> **WHAT THIS TASK INVOLVES**: Copy each line below in which the string "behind" occurs.

> **RECORD SET**:

----------

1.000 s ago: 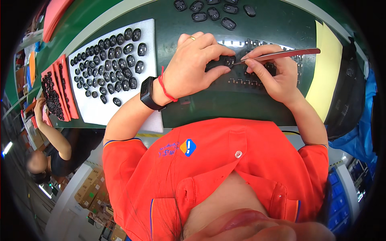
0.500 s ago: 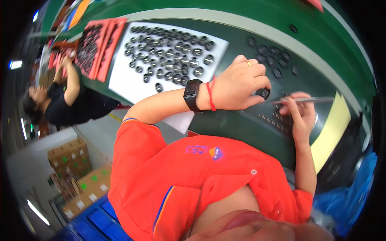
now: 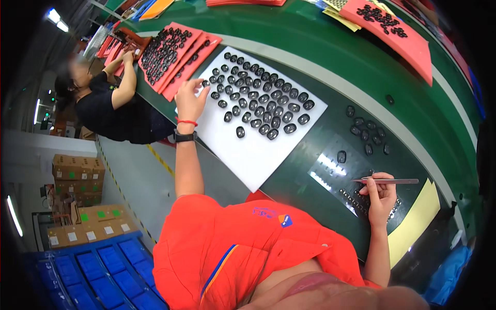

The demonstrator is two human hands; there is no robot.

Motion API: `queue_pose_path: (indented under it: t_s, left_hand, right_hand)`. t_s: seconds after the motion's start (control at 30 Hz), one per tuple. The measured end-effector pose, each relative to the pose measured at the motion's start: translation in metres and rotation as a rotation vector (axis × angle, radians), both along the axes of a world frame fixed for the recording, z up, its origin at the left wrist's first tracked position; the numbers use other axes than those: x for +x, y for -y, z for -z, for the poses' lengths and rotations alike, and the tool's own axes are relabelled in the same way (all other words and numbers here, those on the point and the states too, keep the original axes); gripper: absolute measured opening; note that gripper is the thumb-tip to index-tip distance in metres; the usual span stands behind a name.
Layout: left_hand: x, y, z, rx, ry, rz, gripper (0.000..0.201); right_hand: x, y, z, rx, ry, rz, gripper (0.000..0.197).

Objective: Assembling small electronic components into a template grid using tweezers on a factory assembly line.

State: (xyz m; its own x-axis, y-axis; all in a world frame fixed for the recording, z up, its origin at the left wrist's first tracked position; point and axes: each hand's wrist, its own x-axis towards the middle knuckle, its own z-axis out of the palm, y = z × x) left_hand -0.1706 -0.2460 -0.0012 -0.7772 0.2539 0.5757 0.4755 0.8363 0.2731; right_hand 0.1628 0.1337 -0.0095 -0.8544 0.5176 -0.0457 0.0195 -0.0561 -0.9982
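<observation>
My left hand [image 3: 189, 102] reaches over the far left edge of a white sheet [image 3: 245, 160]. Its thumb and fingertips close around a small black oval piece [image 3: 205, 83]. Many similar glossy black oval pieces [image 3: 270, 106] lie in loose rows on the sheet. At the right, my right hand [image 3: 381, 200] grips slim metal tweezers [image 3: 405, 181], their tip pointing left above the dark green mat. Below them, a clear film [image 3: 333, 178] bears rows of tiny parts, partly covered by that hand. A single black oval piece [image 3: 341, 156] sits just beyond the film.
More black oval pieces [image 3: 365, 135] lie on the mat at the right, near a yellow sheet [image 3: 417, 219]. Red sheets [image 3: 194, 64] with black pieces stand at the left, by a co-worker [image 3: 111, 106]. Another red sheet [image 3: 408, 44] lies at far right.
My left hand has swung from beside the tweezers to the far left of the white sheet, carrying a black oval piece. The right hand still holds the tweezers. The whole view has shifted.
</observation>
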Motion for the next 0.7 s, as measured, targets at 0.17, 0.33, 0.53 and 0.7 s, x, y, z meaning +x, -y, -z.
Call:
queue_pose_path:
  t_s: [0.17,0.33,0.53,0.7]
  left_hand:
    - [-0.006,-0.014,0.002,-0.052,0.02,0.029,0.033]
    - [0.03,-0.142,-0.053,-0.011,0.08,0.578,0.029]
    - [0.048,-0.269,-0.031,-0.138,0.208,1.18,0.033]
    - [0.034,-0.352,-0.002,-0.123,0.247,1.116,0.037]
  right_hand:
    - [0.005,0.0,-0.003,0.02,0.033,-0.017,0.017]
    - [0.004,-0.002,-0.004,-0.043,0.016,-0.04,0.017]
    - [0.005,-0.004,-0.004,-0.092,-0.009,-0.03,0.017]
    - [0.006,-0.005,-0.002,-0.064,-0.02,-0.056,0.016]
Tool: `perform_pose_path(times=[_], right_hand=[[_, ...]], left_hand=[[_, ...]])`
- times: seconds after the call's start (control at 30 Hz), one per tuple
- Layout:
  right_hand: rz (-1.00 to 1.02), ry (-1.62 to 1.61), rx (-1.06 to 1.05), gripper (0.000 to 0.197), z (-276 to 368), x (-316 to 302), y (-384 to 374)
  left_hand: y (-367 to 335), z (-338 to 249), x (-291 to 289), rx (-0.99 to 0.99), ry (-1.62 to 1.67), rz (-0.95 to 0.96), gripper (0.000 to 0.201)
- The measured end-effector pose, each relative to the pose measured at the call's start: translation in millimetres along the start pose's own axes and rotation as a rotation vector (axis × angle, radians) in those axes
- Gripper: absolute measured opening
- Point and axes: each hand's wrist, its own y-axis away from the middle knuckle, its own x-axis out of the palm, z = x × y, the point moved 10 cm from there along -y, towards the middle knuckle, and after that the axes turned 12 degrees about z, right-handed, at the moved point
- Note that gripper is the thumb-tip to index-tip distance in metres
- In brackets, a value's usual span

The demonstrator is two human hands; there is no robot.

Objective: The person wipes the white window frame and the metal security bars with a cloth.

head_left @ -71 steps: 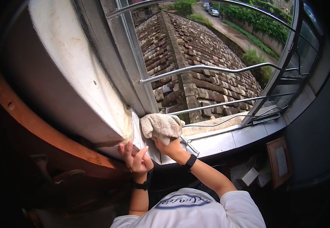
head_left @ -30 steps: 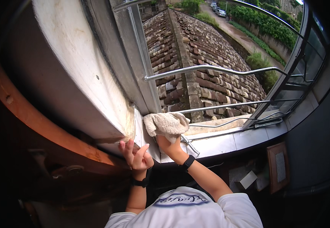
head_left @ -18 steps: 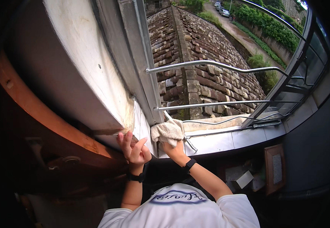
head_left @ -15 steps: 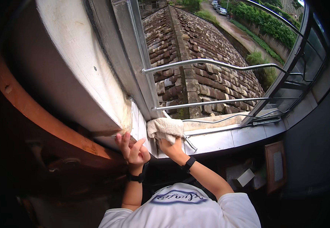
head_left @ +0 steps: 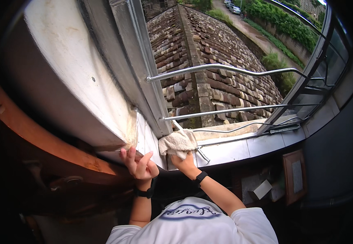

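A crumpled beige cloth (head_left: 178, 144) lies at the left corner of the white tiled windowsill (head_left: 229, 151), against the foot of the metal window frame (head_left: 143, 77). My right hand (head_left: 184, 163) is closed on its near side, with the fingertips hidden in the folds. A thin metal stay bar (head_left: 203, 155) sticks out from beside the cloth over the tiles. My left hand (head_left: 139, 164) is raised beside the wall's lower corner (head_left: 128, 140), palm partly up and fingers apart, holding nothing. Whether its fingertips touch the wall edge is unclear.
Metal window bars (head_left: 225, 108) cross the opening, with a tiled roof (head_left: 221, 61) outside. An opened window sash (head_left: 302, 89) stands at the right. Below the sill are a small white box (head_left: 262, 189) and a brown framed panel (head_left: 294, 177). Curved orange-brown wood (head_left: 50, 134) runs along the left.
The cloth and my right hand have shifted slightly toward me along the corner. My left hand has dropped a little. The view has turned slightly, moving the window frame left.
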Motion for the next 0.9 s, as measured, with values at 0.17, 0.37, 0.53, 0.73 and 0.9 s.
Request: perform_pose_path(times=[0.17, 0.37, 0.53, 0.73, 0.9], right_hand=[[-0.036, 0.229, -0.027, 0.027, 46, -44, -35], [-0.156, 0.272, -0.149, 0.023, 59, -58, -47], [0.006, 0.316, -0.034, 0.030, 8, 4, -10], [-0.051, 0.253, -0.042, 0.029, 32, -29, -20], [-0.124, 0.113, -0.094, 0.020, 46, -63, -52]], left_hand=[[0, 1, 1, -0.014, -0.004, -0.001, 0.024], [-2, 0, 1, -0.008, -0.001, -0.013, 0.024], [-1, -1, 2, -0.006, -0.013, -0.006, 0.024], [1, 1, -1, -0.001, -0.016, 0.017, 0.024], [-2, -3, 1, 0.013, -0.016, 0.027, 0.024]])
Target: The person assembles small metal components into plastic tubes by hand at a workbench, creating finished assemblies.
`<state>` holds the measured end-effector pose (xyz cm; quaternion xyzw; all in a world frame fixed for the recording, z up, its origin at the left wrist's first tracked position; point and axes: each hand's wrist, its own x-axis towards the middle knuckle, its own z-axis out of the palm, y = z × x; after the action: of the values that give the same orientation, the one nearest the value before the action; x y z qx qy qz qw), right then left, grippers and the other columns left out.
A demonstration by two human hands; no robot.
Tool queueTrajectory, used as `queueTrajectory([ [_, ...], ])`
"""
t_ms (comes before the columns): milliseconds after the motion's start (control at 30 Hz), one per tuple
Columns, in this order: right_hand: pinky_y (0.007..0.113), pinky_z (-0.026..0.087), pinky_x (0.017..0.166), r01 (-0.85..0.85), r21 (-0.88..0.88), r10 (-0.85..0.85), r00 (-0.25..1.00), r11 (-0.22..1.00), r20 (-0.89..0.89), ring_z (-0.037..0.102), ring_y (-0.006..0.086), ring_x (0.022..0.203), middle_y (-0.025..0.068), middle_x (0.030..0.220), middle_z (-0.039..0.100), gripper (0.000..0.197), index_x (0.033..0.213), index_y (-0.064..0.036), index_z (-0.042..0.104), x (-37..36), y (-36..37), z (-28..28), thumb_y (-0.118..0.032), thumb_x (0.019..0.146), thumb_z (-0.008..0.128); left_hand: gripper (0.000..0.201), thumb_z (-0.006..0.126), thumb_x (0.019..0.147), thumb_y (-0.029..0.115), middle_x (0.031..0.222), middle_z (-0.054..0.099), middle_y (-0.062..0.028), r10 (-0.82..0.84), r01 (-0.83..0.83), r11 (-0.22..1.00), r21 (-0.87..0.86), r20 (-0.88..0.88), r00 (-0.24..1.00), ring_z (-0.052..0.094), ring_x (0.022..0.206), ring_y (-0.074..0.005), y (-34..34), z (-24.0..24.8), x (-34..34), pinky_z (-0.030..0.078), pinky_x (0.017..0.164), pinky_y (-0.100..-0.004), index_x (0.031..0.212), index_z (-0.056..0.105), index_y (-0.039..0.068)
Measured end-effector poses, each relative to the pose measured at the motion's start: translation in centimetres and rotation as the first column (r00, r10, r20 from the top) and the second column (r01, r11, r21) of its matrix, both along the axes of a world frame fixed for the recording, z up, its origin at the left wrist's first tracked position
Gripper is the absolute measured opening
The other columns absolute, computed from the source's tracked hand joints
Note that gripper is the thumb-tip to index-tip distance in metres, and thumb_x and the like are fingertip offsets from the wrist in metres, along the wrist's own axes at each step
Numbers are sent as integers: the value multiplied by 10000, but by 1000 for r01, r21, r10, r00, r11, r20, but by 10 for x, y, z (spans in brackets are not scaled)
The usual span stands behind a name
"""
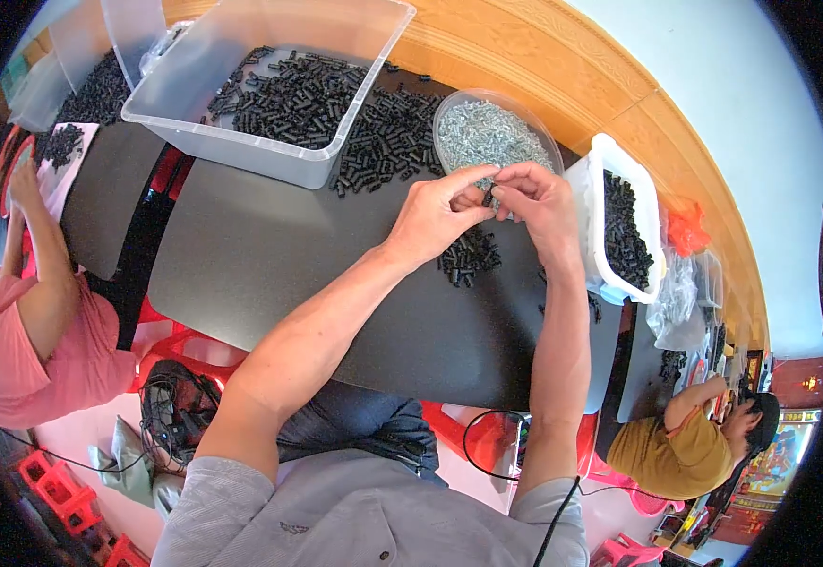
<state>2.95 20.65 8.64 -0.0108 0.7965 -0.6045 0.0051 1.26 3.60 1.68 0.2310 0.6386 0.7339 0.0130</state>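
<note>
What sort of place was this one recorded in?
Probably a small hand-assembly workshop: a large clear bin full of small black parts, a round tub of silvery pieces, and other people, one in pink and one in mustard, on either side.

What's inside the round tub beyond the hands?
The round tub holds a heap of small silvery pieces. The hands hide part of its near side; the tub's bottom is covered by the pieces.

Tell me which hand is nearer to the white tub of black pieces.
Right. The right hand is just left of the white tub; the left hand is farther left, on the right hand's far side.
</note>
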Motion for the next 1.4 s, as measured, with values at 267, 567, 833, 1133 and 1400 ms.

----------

> **RESPONSE TO THIS TASK**:
Motion API: `queue_pose_path: (indented under it: t_s, left_hand, right_hand)`. t_s: seconds after the motion's start (control at 30 Hz), one per tuple. The measured end-effector pose, each relative to the pose measured at the motion's start: translation in metres and rotation as a rotation vector (axis × angle, radians), both along the axes of a world frame fixed for the recording, z up, its origin at the left wrist's first tracked position; the numbers use other axes than those: x for +x, y for -y, z for -z, for the poses' lengths and rotations alike, and the tool's own axes are relabelled in the same way (all other words and numbers here, those on the point and the states too, keep the original axes); gripper: absolute measured opening; note that gripper is the thumb-tip to index-tip distance in metres; the usual span stands behind a name.
The usual span stands behind a name

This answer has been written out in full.